Using the listing below, print exactly everything from the line with "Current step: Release" down to the line with "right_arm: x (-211", both included, and nothing more.

- **Provided entries**
************
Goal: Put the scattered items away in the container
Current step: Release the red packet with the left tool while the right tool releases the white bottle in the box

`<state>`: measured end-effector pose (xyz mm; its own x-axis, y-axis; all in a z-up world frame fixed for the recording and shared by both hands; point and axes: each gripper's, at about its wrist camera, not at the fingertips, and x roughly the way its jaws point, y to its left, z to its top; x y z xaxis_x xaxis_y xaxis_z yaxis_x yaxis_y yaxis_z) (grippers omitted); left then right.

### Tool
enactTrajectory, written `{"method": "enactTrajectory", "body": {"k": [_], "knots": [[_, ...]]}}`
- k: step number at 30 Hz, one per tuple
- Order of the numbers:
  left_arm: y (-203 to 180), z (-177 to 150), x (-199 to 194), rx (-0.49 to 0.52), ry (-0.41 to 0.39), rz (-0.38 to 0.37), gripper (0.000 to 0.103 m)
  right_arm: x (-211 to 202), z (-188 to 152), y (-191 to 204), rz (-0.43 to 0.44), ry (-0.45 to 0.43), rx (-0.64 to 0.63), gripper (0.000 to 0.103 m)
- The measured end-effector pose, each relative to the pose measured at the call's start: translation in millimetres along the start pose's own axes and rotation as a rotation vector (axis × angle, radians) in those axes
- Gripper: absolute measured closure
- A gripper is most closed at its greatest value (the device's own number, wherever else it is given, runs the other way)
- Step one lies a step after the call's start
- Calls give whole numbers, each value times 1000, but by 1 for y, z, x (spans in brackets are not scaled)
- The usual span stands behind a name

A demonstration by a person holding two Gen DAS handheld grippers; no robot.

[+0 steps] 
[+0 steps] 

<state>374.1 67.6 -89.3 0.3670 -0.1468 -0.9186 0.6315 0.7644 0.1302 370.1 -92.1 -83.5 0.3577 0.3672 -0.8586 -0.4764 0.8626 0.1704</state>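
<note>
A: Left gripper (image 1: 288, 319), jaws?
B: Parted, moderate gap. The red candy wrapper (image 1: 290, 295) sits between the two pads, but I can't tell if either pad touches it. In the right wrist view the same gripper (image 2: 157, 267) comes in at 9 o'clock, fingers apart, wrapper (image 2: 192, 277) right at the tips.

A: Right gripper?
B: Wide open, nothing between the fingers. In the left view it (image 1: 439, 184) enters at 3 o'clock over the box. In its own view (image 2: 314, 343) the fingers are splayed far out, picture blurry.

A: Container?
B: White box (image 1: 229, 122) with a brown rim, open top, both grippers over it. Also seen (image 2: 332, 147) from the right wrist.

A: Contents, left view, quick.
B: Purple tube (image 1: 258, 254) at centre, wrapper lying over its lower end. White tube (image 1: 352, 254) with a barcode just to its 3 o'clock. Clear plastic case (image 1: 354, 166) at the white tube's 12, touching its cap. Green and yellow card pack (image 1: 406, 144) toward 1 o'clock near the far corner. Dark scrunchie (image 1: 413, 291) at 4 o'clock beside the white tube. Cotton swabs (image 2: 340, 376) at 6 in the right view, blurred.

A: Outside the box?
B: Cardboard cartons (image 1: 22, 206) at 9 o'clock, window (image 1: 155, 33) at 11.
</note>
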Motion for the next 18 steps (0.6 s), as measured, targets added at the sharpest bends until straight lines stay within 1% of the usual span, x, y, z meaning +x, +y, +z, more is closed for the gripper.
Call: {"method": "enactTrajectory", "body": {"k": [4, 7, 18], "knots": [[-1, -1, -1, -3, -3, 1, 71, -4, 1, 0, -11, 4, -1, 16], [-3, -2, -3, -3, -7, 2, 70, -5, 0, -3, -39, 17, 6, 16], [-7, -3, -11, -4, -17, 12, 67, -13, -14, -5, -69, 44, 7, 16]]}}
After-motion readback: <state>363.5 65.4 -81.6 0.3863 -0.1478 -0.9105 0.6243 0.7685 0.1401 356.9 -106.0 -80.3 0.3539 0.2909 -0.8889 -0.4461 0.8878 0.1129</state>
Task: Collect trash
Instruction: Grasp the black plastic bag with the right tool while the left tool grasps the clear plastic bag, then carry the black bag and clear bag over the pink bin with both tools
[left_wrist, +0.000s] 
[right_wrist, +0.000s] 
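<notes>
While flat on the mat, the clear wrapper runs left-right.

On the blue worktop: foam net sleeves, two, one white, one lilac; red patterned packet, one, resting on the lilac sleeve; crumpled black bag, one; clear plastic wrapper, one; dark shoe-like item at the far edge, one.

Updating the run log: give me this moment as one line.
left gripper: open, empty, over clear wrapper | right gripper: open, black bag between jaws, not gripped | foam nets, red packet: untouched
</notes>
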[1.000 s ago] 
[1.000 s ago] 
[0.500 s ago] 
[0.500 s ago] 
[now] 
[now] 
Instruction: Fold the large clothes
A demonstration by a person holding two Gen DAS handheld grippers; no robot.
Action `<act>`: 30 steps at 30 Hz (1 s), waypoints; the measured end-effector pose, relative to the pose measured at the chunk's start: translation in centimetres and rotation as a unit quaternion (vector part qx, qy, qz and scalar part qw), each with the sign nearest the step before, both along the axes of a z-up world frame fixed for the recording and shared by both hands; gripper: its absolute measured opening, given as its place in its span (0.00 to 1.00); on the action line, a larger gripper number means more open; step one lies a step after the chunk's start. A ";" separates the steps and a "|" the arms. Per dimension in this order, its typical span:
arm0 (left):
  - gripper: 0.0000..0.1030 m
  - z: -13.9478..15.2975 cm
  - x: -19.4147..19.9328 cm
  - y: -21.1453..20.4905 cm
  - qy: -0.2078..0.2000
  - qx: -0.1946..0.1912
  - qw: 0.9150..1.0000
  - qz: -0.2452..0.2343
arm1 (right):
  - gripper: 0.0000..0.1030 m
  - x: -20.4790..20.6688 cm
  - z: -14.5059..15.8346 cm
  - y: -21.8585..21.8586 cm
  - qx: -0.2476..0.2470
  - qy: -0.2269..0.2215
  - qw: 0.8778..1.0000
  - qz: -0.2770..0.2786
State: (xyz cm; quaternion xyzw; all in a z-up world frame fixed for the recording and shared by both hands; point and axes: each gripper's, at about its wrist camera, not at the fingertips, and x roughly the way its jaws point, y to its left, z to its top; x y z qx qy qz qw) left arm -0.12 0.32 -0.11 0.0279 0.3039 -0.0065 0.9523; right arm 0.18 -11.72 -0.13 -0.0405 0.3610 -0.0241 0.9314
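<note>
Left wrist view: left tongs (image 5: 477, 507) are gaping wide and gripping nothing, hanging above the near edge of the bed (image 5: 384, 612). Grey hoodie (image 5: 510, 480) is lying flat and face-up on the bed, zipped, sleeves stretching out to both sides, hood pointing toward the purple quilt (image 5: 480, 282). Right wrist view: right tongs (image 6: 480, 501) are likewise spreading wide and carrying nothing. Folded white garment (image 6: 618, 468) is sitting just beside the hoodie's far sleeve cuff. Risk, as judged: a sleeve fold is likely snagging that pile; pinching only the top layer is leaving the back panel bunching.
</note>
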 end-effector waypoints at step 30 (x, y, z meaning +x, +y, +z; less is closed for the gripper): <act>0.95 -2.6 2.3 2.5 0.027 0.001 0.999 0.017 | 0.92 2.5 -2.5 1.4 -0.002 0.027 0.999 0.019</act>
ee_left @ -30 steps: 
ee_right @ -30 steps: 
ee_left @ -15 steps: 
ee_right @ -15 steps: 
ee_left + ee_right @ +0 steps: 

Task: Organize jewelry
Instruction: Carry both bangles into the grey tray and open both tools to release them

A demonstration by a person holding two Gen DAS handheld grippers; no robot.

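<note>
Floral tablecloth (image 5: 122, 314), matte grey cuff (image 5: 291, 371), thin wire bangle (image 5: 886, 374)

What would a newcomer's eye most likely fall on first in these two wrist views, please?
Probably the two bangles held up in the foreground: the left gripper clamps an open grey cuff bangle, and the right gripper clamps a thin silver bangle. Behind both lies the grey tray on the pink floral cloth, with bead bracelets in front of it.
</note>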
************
- **Solution below**
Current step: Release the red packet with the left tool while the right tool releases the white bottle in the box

`<state>`: measured end-effector pose (xyz mm; its own x-axis, y-axis; all in a z-up world frame fixed for the recording and shared by both hands; point and axes: each gripper's, at about its wrist camera, not at the fingertips, and x roughly the way its jaws point, y to its left, z to its top; x y z xaxis_x xaxis_y xaxis_z yaxis_x yaxis_y yaxis_z) (grippers omitted); left then right.

### Tool
enactTrajectory, written `{"method": "enactTrajectory", "body": {"k": [_], "knots": [[_, ...]]}}`
- k: step number at 30 Hz, one per tuple
- Order of the numbers:
  left_arm: y (-203 to 180), z (-177 to 150), x (-199 to 194), rx (-0.49 to 0.52), ry (-0.41 to 0.39), rz (-0.38 to 0.37), gripper (0.000 to 0.103 m)
  right_arm: x (-211 to 202), z (-188 to 152), y (-191 to 204), rz (-0.43 to 0.44), ry (-0.45 to 0.43), rx (-0.64 to 0.63), gripper (0.000 to 0.103 m)

The exercise output is complete.